All three quoted cider makers, Matthew Clark, Merrydown and HP Bulmer, have seen their shares collapse since the start of the year.

Bulmer added to the gloom yesterday by announcing a 17.5 per cent fall in pre-tax profits to pounds 14.3m in the six months to October. Its shares fell another 15p to 392.5p. A pounds 2.5m increase in the advertising budget for brands such as Strongbow failed to curb the slump in the market. Bulmer predicted the market would rise by 4 per cent in the year to September. In fact it has fallen 7 per cent.

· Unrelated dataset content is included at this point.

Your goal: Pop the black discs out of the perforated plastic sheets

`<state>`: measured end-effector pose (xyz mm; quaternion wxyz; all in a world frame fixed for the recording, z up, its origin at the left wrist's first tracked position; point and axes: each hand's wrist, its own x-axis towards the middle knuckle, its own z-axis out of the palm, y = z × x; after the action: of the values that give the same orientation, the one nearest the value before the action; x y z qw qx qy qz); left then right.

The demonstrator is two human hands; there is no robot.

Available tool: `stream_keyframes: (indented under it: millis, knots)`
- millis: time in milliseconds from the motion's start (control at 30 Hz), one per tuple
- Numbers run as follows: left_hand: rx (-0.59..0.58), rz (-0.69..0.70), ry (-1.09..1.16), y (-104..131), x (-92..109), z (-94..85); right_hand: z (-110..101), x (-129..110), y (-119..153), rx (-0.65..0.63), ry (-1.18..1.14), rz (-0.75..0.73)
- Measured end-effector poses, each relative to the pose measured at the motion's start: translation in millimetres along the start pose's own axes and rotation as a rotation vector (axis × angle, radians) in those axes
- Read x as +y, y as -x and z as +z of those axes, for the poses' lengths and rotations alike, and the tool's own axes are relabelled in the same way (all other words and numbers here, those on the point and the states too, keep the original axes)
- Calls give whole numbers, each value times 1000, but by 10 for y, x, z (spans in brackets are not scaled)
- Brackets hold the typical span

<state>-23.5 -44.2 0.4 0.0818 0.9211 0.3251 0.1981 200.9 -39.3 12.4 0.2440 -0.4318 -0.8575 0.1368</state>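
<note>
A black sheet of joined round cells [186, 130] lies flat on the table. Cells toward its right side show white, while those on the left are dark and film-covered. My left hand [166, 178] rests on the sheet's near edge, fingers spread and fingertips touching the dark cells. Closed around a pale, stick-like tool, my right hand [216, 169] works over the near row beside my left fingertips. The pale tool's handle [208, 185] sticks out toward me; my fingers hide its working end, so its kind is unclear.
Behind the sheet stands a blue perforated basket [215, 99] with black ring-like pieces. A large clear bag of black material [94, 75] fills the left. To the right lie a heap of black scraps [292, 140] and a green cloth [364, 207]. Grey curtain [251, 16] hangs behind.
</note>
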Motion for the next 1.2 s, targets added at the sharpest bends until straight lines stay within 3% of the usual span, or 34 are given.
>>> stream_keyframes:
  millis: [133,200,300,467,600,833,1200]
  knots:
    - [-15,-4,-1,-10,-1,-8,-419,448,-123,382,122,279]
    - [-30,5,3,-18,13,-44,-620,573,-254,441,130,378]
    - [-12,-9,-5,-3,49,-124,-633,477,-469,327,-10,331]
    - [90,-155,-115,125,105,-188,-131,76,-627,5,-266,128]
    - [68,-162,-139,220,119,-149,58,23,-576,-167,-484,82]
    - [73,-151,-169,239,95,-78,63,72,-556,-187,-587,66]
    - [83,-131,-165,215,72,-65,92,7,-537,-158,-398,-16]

Despite Bulmer's assertions that the market has bottomed, the fall in sales that Matthew Clark has experienced in the vital run-up to Christmas suggests that the industry's troubles are far from over.

Bulmer and Matthew Clark are gambling that a further rise in advertising spend will eventually pay off. In the long run, it is hard to argue with the strategy. After all, a dearth of this kind of spending contributed the industry's problems in the first place.

But the investment may not bear fruit for years and most investors won't want to hang around to find out.

One obvious answer to the cider makers' woes is to join forces. Merrydown is already in the bid spotlight and Matthew Clark and Bulmer should consider a merger, which would allow them to pool their advertising efforts. Given that a tie-up would give the two more than 90 per cent of the UK cider market, this obviously raises monopoly issues. But these are not insurmountable as they could argue cider is in effect competing with the broader beer and lager market.

Analysts have cut Bulmer's full-year profit forecasts by pounds 1m to pounds 27m, putting the shares on 12 times forward earnings. Until there are signs of a recovery in the cider market, its shares, which have fallen from 625p in March, still look high enough.